The basic difference between the electric chillers and absorption
chillers is that an electric chiller uses an electric motor
for operating a compressor used for raising the pressure of
refrigerant vapors and an absorption chiller uses heat for
compressing refrigerant vapors to a high-pressure. The rejected
heat from the power-generation equipment (e.g. turbines, microturbines,
and engines) may be used with an absorption chiller to provide
the cooling in a CHP system.
The basic absorption cycle employs two fluids, the absorbate
or refrigerant, and the absorbent. The most commonly fluids
are water as the refrigerant and lithium bromide as the absorbent.
These fluids are separated and recombined in the absorption
cycle.
In the absorption cycle the low-pressure refrigerant
vapor is absorbed into the absorbent releasing a large amount
of heat. The liquid refrigerant/absorbent solution is pumped
to a high-operating pressure generator using significantly
less electricity than that for compressing the refrigerant
for an electric chiller. Heat is added at the high-pressure
generator from a gas burner, steam, hot water or hot gases.
The added heat causes the refrigerant to desorb from the absorbent
and vaporize. The vapors flow to a condenser, where heat is
rejected and condense to a high-pressure liquid. The liquid
is then throttled though an expansion valve to the lower pressure
in the evaporator where it evaporates by absorbing heat and
provides useful cooling. The remaining liquid absorbent, in
the generator passes through a valve, where its pressure is
reduced, and then is recombined with the low-pressure refrigerant
vapors returning from the evaporator so the cycle can be repeated.
Absorption chillers are used to generate cold water (44°F)

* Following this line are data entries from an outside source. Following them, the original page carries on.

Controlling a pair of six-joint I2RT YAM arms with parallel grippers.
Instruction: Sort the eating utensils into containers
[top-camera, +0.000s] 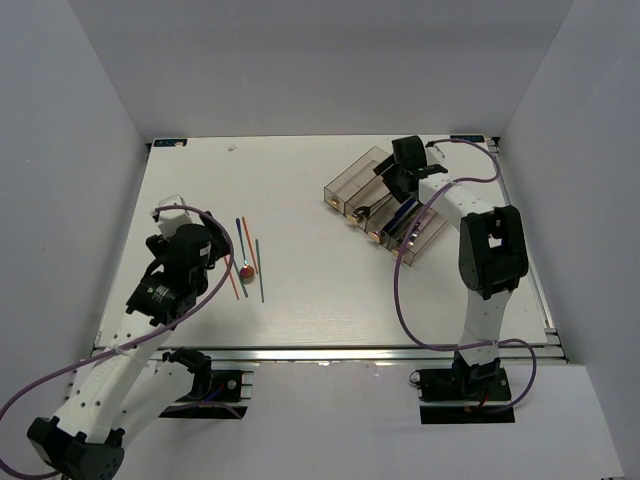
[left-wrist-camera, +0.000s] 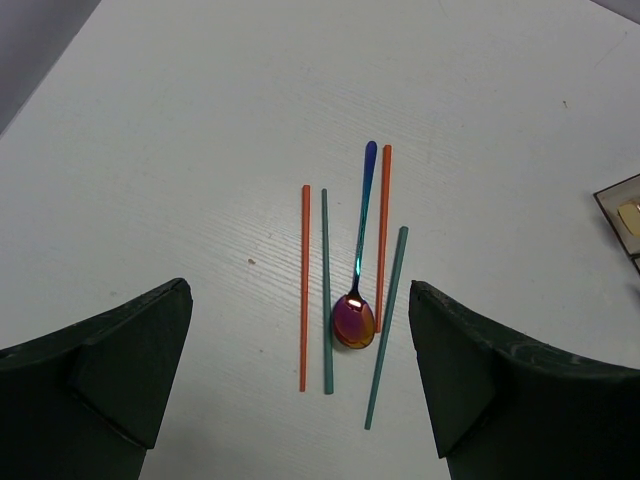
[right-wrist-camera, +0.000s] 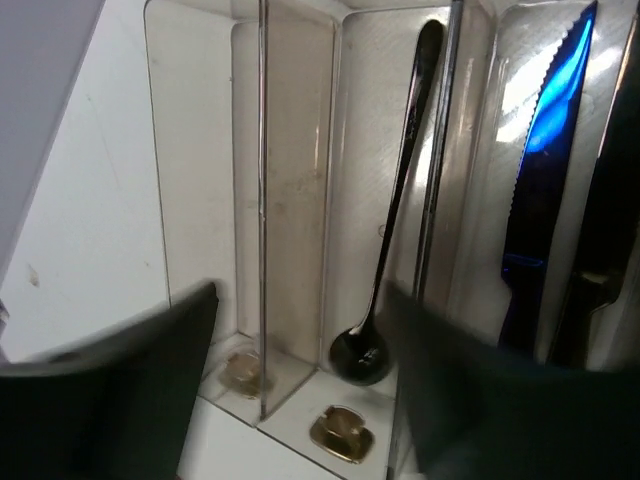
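The left end effector (left-wrist-camera: 300, 300) hangs open over four chopsticks (left-wrist-camera: 326, 290) and a spoon (left-wrist-camera: 355, 320) bunched on the table (left-wrist-camera: 200, 120), straddling them for a pick. The right end effector (right-wrist-camera: 300, 340), open and empty, hovers over the bins (right-wrist-camera: 262, 150), where a black spoon (right-wrist-camera: 400, 200) and blue knife (right-wrist-camera: 545, 150) lie separated.

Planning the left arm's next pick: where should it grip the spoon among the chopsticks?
Probably the blue handle of the spoon near its far tip, from straight above, left claw straddling it: the bowl sits hemmed between chopsticks, though an orange chopstick runs close alongside.
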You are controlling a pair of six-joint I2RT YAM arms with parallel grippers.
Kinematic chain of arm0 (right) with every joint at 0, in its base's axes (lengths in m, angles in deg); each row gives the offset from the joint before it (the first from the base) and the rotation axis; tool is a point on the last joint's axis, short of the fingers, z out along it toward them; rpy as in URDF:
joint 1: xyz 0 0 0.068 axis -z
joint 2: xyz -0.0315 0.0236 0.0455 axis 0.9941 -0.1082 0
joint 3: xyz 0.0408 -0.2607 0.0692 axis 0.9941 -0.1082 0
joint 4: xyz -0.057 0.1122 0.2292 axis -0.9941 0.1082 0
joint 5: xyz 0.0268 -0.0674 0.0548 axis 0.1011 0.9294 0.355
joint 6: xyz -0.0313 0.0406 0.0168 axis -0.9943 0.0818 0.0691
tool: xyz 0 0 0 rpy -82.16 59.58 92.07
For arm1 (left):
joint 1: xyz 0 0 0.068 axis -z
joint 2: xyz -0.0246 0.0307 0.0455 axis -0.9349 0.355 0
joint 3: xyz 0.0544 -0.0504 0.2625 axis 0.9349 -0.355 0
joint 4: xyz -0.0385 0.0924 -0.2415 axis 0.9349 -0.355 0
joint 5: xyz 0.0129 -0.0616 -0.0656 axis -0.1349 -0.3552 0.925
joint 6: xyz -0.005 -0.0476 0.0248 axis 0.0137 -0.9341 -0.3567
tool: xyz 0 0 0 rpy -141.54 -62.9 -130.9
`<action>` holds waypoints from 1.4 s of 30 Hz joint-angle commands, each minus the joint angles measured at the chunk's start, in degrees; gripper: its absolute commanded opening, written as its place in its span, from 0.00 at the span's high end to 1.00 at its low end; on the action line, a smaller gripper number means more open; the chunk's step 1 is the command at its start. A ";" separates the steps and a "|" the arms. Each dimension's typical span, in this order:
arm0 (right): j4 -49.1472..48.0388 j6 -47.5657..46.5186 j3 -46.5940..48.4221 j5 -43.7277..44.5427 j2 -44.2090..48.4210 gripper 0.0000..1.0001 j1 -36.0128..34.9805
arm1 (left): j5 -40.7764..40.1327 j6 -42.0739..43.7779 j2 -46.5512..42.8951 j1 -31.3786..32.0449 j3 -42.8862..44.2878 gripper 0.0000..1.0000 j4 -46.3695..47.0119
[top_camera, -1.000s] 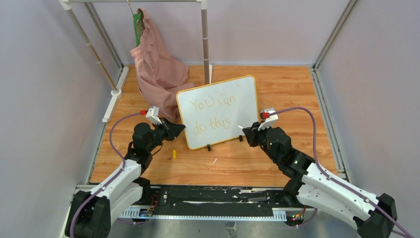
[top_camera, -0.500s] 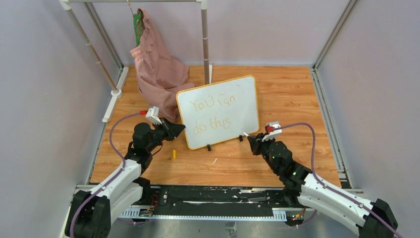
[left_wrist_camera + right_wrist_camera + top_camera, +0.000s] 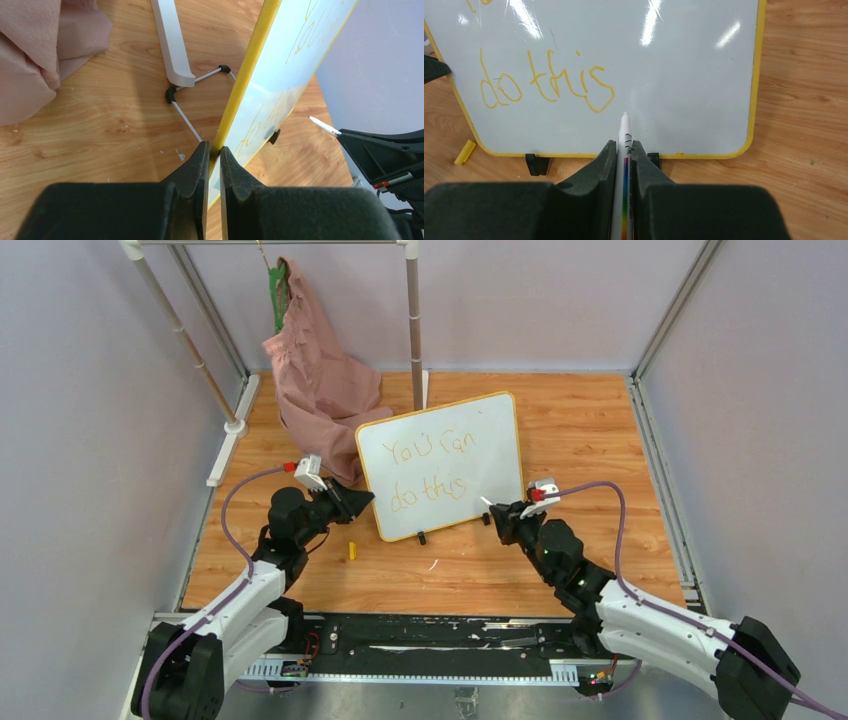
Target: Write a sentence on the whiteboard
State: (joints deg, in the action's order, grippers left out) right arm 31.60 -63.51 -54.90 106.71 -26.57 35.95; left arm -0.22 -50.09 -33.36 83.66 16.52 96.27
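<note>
left gripper (image 3: 214, 150) pinches the yellow-framed glossy white whiteboard (image 3: 492, 440) by its edge, right gripper (image 3: 624, 147) squeezes a thin white marker pen (image 3: 625, 131), tip by the orange-yellow sentence (image 3: 553, 83)

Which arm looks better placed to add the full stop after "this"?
The right. The right claw holds the marker, its tip just past the last word of the sentence on the whiteboard. The left claw is clamped on the board's yellow frame, steadying it.

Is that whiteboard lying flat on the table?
No, the whiteboard stands propped upright on its black feet, with the left gripper clamped on its yellow edge.
</note>
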 commanded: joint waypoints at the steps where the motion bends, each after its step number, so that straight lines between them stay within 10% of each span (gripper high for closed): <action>1: -6.68 -0.59 2.46 -0.48 -2.00 1.00 0.64 | -0.23 -0.12 -0.33 0.31 -0.17 1.00 2.78; 42: -9.71 1.88 5.72 -1.89 -12.60 1.00 2.48 | -0.06 -0.29 -1.02 0.31 -0.29 1.00 2.78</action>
State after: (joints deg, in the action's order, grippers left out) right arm 24.02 -62.38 -50.20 105.20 -38.86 37.53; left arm -0.22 -50.11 -33.45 83.66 16.52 96.27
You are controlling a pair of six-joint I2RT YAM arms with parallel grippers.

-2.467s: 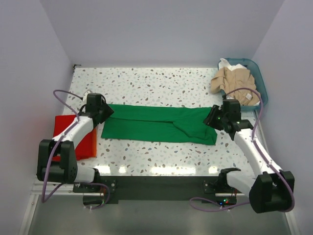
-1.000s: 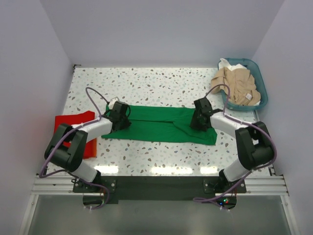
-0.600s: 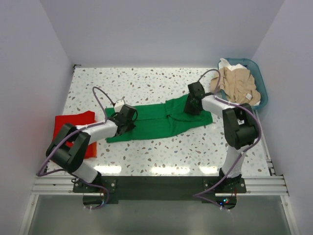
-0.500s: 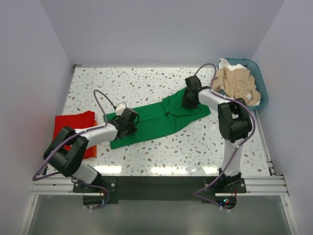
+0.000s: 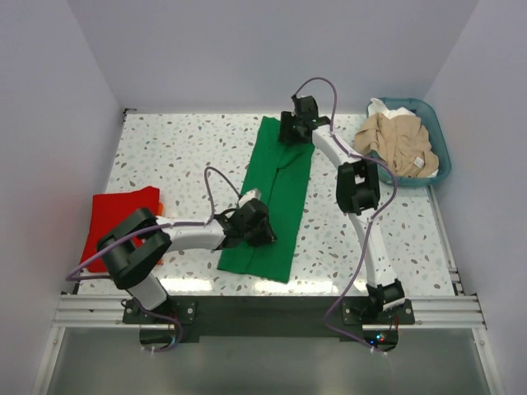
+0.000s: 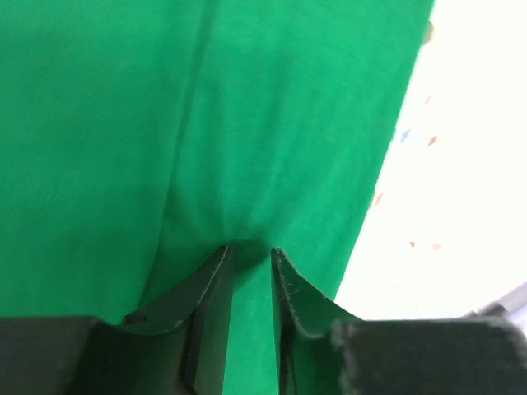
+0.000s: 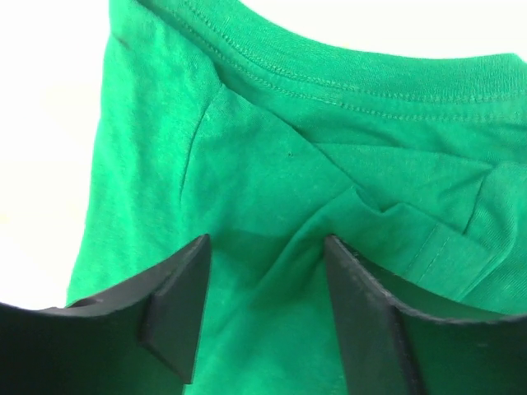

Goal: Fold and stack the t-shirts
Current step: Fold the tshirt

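A bright green cloth t-shirt (image 5: 276, 193), plain with matching stitching, was seen on a white desk (image 5: 181, 148) speckled with grey and brown flecks. A plain red cloth t-shirt (image 5: 115, 218) was noted, and a beige cloth t-shirt (image 5: 395, 144) in a teal plastic basket (image 5: 443, 152). The left gripper (image 6: 249, 257) and right gripper (image 7: 265, 247) were shown black.

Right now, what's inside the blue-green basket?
A crumpled beige t-shirt fills the basket, with a bit of white cloth peeking out at the back. Anything underneath them is covered.
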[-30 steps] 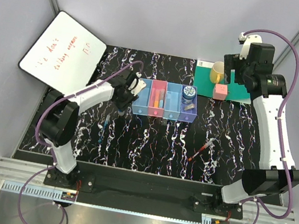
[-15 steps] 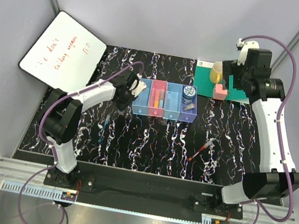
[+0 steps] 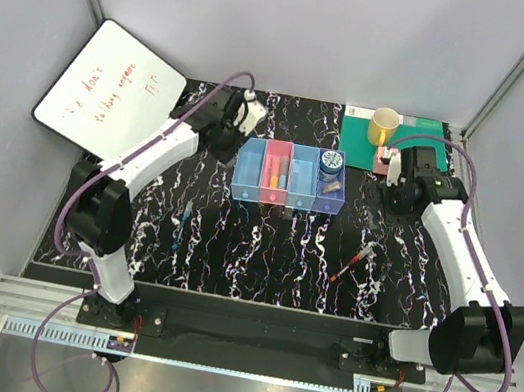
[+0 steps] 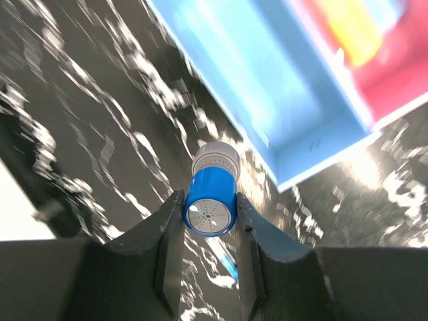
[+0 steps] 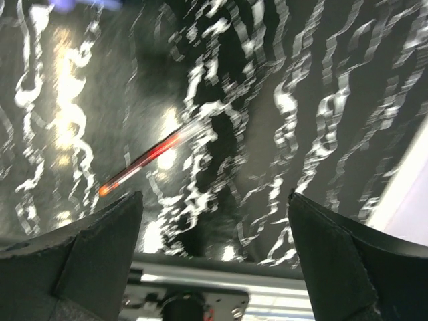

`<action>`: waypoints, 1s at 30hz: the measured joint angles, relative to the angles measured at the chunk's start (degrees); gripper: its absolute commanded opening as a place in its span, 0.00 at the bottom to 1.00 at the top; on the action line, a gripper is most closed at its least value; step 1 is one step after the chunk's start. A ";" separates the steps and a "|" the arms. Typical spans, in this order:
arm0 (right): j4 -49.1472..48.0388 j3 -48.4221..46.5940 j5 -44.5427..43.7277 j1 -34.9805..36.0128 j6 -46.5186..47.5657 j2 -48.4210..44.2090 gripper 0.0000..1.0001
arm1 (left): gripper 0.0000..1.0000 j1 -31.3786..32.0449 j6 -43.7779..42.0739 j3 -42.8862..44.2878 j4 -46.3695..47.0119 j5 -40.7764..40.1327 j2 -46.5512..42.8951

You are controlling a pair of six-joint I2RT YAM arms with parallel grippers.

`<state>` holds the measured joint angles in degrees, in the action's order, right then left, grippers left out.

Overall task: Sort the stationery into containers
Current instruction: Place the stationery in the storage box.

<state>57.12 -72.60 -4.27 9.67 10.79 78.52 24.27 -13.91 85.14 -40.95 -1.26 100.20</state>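
My left gripper [image 4: 211, 221] is shut on a blue-capped bottle [image 4: 212, 200] with a white body, held above the table just off the near corner of the light blue tray [image 4: 281, 93]. In the top view the left gripper [image 3: 224, 134] is left of the four joined trays [image 3: 246, 191]. The pink tray [image 3: 271, 194] holds orange and teal markers [image 3: 275, 170]. The round patterned tin [image 3: 330, 160] lies in the purple tray. My right gripper [image 3: 400, 192] is open and empty, right of the trays. A red pen [image 3: 354, 261] also shows in the right wrist view [image 5: 154, 157]. A thin blue pen [image 3: 182, 223] lies at left.
A yellow cup [image 3: 384, 126] and a pink cube [image 3: 386, 157] sit on a green mat [image 3: 360, 132] at the back right, close to my right arm. A whiteboard [image 3: 108, 93] leans at the far left. The table's near edge rail [image 5: 221, 274] shows below the right gripper.
My left gripper has lifted and moved back and left from the trays' left side with the bottle. My right arm has come down from above the cup to low beside the trays.
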 measured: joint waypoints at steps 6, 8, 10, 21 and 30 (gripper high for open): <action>0.33 5.53 5.35 -0.24 -3.15 -1.86 0.92 | 0.06 0.02 1.31 10.29 -0.15 2.43 -0.44; 0.46 6.60 6.62 -0.50 -4.13 -1.62 0.92 | 0.06 0.31 1.81 13.60 -0.24 2.86 0.44; 0.50 6.78 7.43 -0.74 -5.09 -0.94 0.92 | 0.06 0.66 2.21 17.11 0.09 3.02 2.67; -2.05 7.69 12.07 -1.81 -10.99 4.44 0.89 | 0.06 3.37 3.37 24.15 -0.83 2.78 19.39; -4.83 9.35 14.34 -1.86 -14.38 7.50 0.87 | 0.06 3.87 1.44 27.41 -3.10 1.22 21.92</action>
<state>52.29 -63.24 10.07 7.81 -3.60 86.02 28.14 -12.47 112.55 -44.05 -0.03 122.13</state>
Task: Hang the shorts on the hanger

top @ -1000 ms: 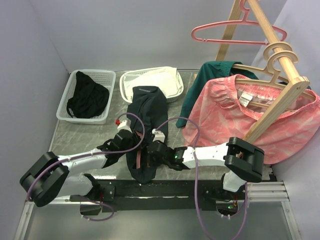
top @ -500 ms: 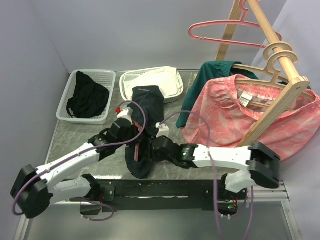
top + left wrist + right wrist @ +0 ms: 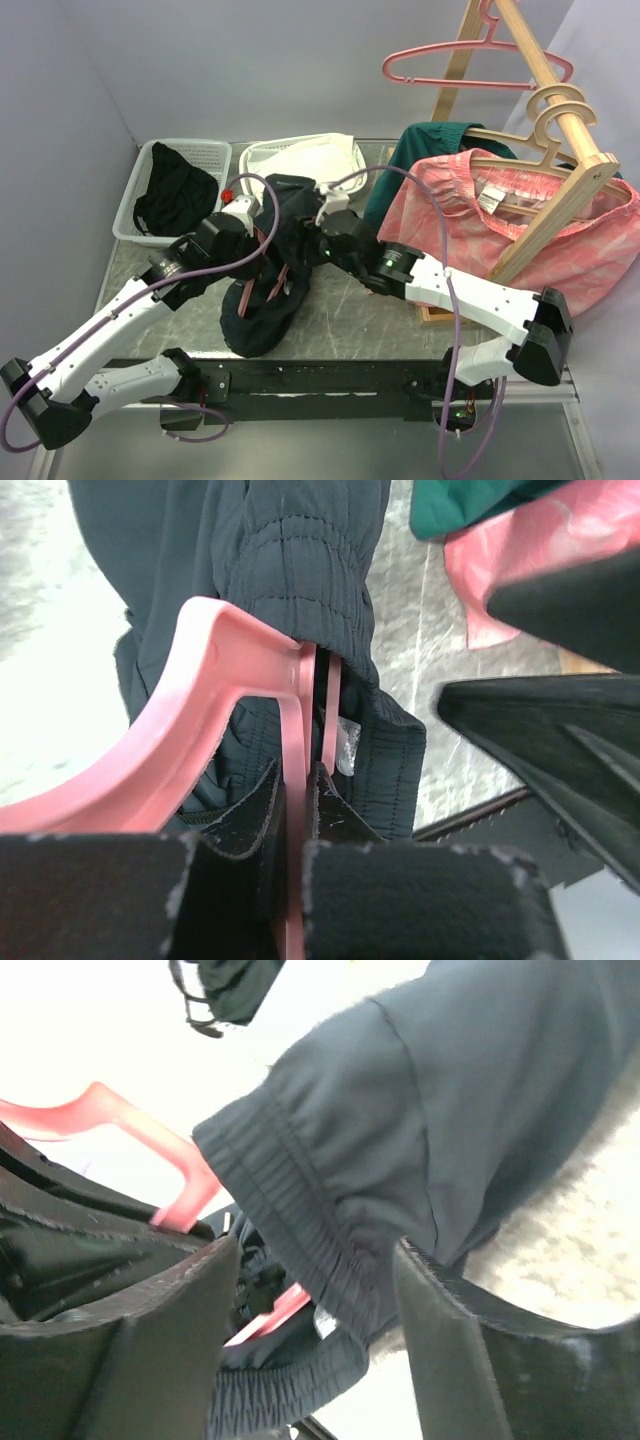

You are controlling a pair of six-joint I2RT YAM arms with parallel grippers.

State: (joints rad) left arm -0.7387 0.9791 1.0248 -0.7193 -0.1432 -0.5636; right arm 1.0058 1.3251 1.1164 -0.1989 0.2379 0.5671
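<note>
Shorts (image 3: 268, 290) bunch between both grippers. Left gripper (image 3: 297, 792) is clamped on the pink hanger (image 3: 220, 680), waistband just past its tips, presumably to steady it for threading. Right gripper (image 3: 312, 1252) straddles the waistband; can't tell if it's pinching.

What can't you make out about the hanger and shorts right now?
- Left wrist: full thin pink plastic hanger, cut off by frame edge and left gripper.
- Top: most of that hanger, under dark navy shorts.
- Right wrist: whether right gripper jaws pinch the waistband; fabric fills the gap.
</note>
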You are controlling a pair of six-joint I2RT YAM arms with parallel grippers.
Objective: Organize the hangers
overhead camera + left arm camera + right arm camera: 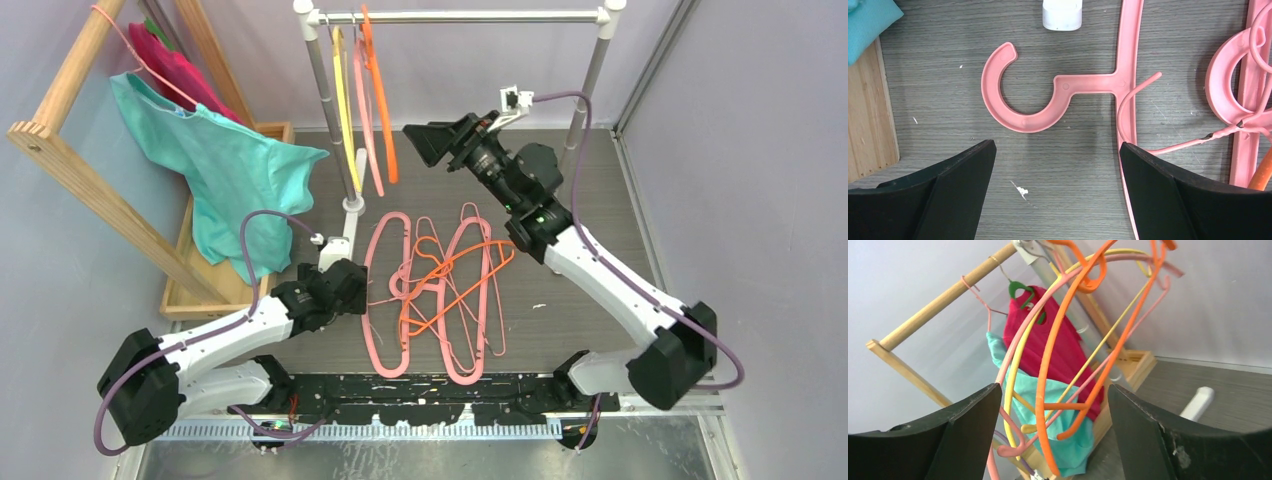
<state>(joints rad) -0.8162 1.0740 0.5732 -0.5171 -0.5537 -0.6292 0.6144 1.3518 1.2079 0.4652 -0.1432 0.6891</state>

that is circulated to air handlers in the distribution system
for air conditioning.
"Indirect-fired"
absorption chillers use steam, hot water or hot gases steam
from a boiler, turbine or engine generator, or fuel cell as
their primary power input. Theses chillers can be well suited
for integration into a CHP system for buildings by utilizing
the rejected heat from the electric generation process, thereby
providing high operating efficiencies through use of otherwise
wasted energy.
"Direct-fired"
systems contain natural gas burners; rejected heat from these
chillers can be used to regenerate desiccant dehumidifiers
or provide hot water.
Commercially
absorption chillers can be single-effect or multiple-effect.
The above schematic refers to a single-effect absorption chiller.
Multiple-effect absorption chillers are more efficient and
discussed below.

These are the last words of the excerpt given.